Here’s what makes these numbers deplorable — and, in fact, almost incomprehensible: Education levels are far higher today than they were half a century ago, when social scientists first began surveying voter knowledge about politics. (In 1940, six in ten Americans hadn’t made it past the eighth grade.)

I believe it is the case that in cross-sections, education is correlated with civic knowledge. Evidently, one does not see that correlation over time. Quite a puzzle, unless one thinks of educational attainment as reflecting aptitude, not acquisition of knowledge.

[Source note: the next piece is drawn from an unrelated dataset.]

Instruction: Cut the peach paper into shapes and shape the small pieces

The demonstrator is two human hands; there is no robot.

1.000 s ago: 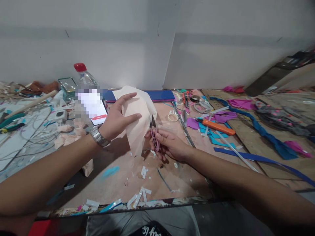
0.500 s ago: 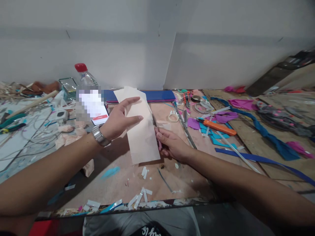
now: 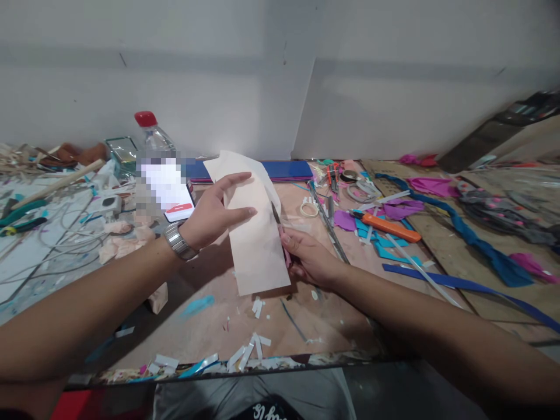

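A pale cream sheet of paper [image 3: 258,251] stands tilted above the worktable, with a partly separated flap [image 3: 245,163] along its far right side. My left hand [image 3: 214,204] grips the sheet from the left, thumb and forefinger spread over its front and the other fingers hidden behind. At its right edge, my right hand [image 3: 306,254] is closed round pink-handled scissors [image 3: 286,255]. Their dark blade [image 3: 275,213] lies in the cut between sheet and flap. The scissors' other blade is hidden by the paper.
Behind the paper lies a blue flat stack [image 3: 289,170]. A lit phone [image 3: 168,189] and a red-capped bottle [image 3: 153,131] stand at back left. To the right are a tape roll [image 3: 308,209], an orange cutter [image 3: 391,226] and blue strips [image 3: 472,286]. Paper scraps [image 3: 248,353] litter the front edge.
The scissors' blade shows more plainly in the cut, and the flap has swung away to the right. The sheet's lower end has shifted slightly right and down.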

The piece, which uses the “five myths” format to trash the voting public, appears in the Washington Post.

Somehow, I think that it is apropos to point to Half Sigma’s armchair IQ test of Sarah Palin.

Both of Sarah’s parents are school teachers, the quintessential middle class jobs, but Sarah has clearly sunk to prole. Her husband hasn’t graduated from college, Track is not going to college, and Bristol gives no indication of being college-bound. Track getting arrested, and Bristol getting pregnant at 17 are markers of being prole rather than middle class.

Sinking in class below one’s parents tends to indicate having a lower IQ than one’s parents, which is why I have a hard time believing that Sarah’s IQ is any higher than 110.

I admit that the journalism degree from Idaho is not a credential that appeals to me. On the other hand, I don’t care for Harvard Law types. I can’t think of anyone from Cal Tech or MIT in public life, at least in this country.